> [WHAT YOU SHOULD DO]: Search the listing below for the word "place" and return each line that contains it.

> [DATA SHOWN]:
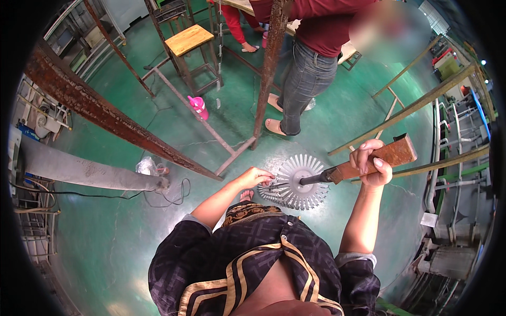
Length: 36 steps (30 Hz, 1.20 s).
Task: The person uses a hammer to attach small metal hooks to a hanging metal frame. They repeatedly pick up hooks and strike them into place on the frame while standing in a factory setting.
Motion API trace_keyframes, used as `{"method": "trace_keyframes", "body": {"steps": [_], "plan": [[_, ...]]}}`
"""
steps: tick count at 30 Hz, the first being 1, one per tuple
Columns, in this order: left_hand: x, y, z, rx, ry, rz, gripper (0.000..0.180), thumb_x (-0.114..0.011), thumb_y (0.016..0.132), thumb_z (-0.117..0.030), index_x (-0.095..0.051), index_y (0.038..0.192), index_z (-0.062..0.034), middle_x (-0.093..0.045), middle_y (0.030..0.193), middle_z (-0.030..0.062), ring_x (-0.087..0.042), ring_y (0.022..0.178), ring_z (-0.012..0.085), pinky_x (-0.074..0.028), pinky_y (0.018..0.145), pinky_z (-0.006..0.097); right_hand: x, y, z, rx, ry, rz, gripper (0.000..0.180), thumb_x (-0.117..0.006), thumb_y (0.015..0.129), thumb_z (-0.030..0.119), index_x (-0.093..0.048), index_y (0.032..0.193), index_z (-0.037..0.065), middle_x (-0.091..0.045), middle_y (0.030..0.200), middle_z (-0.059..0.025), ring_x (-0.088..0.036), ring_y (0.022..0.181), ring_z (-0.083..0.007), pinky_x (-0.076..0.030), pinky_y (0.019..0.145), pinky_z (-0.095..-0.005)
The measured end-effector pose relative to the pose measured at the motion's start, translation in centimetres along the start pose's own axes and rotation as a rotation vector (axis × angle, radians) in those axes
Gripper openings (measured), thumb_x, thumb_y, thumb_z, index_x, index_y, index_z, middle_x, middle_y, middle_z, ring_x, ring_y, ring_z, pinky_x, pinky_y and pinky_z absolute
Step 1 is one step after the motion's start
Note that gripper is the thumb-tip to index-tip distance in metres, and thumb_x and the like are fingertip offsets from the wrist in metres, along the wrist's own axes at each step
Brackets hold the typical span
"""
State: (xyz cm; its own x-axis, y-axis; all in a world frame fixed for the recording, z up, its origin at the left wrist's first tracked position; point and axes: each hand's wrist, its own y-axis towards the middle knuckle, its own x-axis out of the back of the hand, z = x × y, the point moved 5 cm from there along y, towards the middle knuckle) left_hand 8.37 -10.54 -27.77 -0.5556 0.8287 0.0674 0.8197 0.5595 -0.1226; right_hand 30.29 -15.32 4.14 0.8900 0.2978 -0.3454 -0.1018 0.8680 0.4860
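Observation:
My right hand (371, 164) is wrapped round a thick rusty-brown bar (398, 152), held out at the right. From the bar's inner end a dark metal shaft (316, 179) runs to the hub of a round grey disc (303, 167) with many narrow blades around its rim. The disc is in front of my waist, with a second row of blades showing along its lower side. My left hand (257, 177) is at the disc's left edge, thumb and fingers pinched together. What they grip, if anything, is too small to make out.
Rusty posts (105, 105) and a grey frame bar (195, 113) stand ahead and left. A pink bottle (198, 107), a wooden-topped stool (188, 40) and a standing person in jeans (311, 79) are farther off. A red sleeve (233, 23) reaches down behind. A cable (182, 194) lies at the left.

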Motion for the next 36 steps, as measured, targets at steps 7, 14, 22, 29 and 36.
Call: {"method": "trace_keyframes", "body": {"steps": [7,14,22,29,36], "plan": [[-0.9,0.1,-0.1,0.029,0.052,0.075,0.02,-0.056,0.082,-0.009,-0.064,0.099,-0.0027,-0.064,0.072,0.005,-0.057,0.059,0.0087,-0.047,0.058,0.023,0.0,0.2,-0.1,-0.035,-0.021,0.078,0.041,-0.049,0.074,0.025,-0.053,0.103,-0.003,-0.04,0.044,-0.0032,-0.031,0.036,-0.0094,-0.024,0.04,-0.0247],[-1.3,0.2,0.9,0.057,0.043,0.099,0.022,-0.055,0.082,-0.011,-0.065,0.101,-0.0089,-0.066,0.075,0.0036,-0.059,0.061,0.0078,-0.048,0.055,0.023,-0.2,0.3,-0.2,-0.03,0.042,0.093,0.042,-0.049,0.074,0.024,-0.053,0.104,-0.006,-0.04,0.044,-0.003,-0.031,0.037,-0.0084,-0.025,0.041,-0.0244],[-1.7,0.0,-0.8,0.027,0.127,0.021,0.021,-0.06,0.078,-0.011,-0.065,0.097,-0.0038,-0.067,0.081,0.01,-0.063,0.069,0.0133,-0.048,0.064,0.026,-0.1,0.4,-0.3,-0.029,0.067,0.088,0.043,-0.05,0.074,0.024,-0.052,0.104,-0.007,-0.04,0.044,-0.0035,-0.031,0.037,-0.0081,-0.026,0.041,-0.0245],[-2.7,0.5,1.6,-0.086,0.191,-0.04,0.025,-0.062,0.077,-0.016,-0.065,0.1,-0.0074,-0.067,0.088,0.0094,-0.062,0.071,0.0129,-0.048,0.064,0.026,0.0,0.3,-0.1,-0.023,0.071,0.084,0.043,-0.05,0.074,0.023,-0.052,0.104,-0.009,-0.041,0.045,-0.0027,-0.031,0.037,-0.0077,-0.026,0.041,-0.0246],[-0.3,0.3,-1.7,-0.009,0.235,-0.086,0.025,-0.065,0.074,-0.015,-0.065,0.097,-0.0057,-0.065,0.09,0.0115,-0.064,0.083,0.0189,-0.047,0.076,0.028,-0.1,0.4,0.1,-0.037,0.075,0.067,0.044,-0.052,0.073,0.023,-0.053,0.101,-0.011,-0.041,0.046,-0.0011,-0.031,0.038,-0.0062,-0.027,0.042,-0.0235]]}}
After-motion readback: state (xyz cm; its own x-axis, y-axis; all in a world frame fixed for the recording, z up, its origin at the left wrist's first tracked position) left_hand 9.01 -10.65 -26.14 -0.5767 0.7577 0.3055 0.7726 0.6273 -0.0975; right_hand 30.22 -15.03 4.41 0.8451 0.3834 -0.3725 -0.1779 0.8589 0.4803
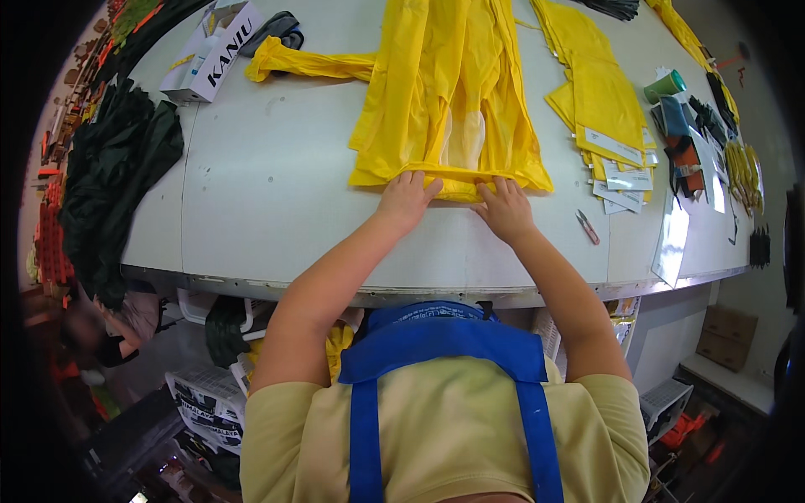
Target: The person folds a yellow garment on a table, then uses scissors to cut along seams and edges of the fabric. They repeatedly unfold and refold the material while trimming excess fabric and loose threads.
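A yellow raincoat-like garment point(419, 101) lies lengthwise on the white table, one sleeve point(327, 65) stretched out to the left. Its near end is turned over into a folded hem band. My left hand point(406, 204) grips this band left of its middle, fingers over the top and thumb toward the centre. To the right, my right hand point(506, 210) has hold of the same band, its thumb pointing inward. A pale lining patch shows through the opening just beyond my hands.
Right of the garment are stacked yellow pieces with white labels point(604, 101) and small thread snips point(588, 227). Dark green cloth point(117, 168) hangs over the left edge, near another person point(126, 327). A white box point(214, 54) stands far left; a green cup point(665, 86) lies far right.
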Motion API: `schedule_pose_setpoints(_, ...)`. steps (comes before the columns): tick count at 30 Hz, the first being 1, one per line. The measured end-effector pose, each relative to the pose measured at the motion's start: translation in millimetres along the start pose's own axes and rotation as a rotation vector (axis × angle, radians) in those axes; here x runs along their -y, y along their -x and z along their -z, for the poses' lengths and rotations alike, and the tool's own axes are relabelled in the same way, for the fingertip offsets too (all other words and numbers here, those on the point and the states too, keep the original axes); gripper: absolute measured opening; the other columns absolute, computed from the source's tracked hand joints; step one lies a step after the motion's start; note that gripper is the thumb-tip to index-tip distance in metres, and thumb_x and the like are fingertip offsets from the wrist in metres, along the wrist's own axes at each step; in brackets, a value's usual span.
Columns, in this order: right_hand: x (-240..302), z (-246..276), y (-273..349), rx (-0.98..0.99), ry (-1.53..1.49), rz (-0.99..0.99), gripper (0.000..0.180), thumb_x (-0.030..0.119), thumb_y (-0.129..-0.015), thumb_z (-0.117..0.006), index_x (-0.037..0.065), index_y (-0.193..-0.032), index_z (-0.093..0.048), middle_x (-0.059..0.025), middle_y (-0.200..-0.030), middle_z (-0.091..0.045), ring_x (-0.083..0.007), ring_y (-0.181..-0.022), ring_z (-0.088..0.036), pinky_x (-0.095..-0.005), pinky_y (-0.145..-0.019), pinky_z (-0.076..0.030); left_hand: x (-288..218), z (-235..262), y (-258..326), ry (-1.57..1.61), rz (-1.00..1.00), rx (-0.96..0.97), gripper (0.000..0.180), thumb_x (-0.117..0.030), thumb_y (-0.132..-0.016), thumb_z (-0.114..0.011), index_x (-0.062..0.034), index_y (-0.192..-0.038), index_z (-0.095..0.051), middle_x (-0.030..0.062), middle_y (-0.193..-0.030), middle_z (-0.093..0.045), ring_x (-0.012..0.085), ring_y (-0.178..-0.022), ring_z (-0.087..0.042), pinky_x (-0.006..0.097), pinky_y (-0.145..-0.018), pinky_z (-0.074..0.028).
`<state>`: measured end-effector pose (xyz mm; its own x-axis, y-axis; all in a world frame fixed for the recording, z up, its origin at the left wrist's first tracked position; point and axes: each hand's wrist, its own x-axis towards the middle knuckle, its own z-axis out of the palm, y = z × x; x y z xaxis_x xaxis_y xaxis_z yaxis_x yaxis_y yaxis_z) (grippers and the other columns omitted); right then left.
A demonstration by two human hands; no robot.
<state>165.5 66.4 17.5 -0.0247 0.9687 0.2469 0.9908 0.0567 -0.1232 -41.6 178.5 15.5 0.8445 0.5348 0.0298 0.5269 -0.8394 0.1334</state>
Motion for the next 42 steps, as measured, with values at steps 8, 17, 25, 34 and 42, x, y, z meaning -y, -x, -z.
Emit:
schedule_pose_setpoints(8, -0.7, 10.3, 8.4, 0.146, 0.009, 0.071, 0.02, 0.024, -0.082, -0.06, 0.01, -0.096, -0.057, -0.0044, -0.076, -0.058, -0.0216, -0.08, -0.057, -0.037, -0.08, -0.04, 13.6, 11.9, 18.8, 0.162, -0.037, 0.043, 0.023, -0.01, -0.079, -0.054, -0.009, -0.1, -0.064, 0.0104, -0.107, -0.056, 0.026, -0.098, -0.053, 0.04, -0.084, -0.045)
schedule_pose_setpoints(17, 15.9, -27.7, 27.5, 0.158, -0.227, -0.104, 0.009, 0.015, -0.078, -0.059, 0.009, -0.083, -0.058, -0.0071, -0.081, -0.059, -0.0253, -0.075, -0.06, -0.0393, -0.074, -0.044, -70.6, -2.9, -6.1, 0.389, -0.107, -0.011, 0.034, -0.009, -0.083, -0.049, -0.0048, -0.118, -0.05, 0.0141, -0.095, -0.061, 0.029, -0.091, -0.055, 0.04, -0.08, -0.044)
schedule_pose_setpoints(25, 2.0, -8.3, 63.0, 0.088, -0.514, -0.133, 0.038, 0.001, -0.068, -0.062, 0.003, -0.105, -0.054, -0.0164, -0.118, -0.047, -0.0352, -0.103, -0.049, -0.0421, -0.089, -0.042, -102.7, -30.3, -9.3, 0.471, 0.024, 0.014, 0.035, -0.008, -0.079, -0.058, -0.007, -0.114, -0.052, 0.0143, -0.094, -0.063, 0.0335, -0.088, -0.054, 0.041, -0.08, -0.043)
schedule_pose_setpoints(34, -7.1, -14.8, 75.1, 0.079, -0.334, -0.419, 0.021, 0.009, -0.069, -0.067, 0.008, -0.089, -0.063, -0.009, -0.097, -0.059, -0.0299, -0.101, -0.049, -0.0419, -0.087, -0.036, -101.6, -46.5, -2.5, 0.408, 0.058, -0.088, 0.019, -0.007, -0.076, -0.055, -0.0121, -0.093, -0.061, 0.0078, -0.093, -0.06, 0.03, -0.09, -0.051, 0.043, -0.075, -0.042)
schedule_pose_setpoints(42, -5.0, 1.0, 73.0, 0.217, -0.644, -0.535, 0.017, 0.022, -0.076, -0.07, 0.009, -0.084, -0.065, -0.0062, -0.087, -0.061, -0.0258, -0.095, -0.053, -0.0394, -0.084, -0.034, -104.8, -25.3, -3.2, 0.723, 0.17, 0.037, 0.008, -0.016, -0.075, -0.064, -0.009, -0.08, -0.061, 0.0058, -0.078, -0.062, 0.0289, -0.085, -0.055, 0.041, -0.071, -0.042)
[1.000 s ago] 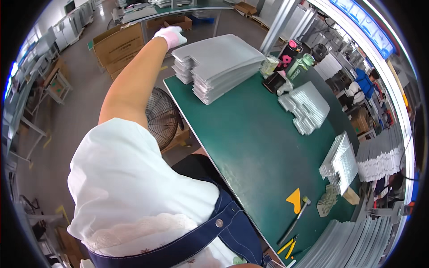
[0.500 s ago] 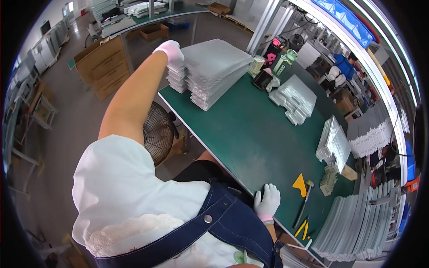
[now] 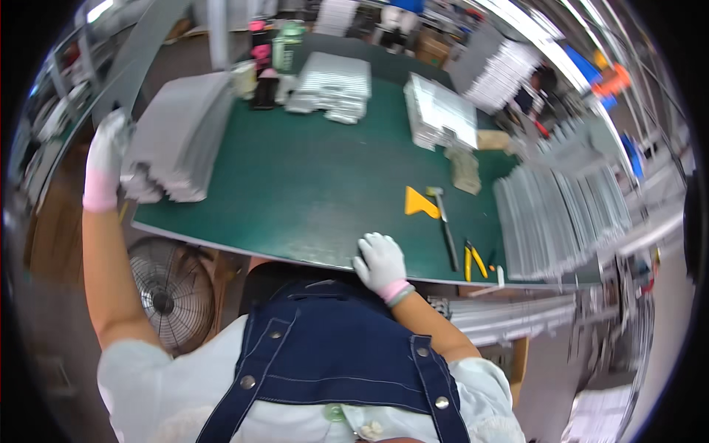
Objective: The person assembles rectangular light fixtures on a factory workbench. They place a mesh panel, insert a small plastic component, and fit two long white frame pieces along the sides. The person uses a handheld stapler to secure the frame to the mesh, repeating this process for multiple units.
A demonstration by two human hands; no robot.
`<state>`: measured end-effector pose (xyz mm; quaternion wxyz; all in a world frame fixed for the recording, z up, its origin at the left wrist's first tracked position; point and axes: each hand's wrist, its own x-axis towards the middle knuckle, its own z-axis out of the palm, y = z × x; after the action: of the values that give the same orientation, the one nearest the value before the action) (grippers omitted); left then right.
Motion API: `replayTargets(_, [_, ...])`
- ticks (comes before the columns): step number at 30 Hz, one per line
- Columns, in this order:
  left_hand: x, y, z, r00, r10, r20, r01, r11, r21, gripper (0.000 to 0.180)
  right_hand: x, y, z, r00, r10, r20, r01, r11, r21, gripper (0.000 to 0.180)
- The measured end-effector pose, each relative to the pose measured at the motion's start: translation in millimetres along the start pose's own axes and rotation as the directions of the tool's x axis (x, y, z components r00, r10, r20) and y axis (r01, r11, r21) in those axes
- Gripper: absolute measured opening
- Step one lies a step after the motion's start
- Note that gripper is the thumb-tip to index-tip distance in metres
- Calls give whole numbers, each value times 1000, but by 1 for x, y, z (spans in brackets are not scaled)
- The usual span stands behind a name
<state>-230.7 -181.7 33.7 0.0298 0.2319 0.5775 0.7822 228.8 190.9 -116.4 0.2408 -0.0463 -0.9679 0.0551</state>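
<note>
At 12 o'clock from the wearer, the right hand (image 3: pixel 382 262) rests palm down by the near edge of the green table (image 3: pixel 303 173), fingers loosely bent, holding nothing visible; open room lies ahead. Farther, at 10 o'clock, the left hand (image 3: pixel 106 155), arm extended, adjoins the grey sheet stack (image 3: pixel 185 122) at 11; blur leaves its grip untellable

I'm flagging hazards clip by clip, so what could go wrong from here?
The left hand is right beside the grey sheet stack, near the table's left end; a bump might slide sheets off. Whether it touches them is too blurred to tell.
The yellow-handled pliers lie near the front edge, so a sweep of the right hand could knock them down.
</note>
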Motion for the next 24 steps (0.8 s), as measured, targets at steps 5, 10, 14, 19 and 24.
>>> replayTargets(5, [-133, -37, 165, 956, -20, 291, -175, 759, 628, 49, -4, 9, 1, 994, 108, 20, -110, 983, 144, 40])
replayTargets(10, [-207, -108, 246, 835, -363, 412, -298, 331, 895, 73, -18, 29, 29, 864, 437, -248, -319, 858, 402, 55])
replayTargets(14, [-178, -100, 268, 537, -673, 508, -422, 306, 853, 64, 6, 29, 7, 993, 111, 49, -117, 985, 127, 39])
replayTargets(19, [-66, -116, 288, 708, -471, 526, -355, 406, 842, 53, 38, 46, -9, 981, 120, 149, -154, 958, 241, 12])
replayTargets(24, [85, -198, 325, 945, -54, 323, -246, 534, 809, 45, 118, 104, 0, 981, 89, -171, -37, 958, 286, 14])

> [ANSWER TO THIS EXERCISE]:
Task: The person uses a hammer to attach small metal hooks to a hanging metal frame. They repeatedly pick up hooks and strike them into place on the frame while standing in a factory setting.
Objective: The person assembles rectangular light fixtures on a factory workbench. They place a mesh panel, insert a small plastic component, and fit two long white frame pieces along the sides. The person uses a handheld stapler to secure the frame to the mesh, repeating this process for multiple units.

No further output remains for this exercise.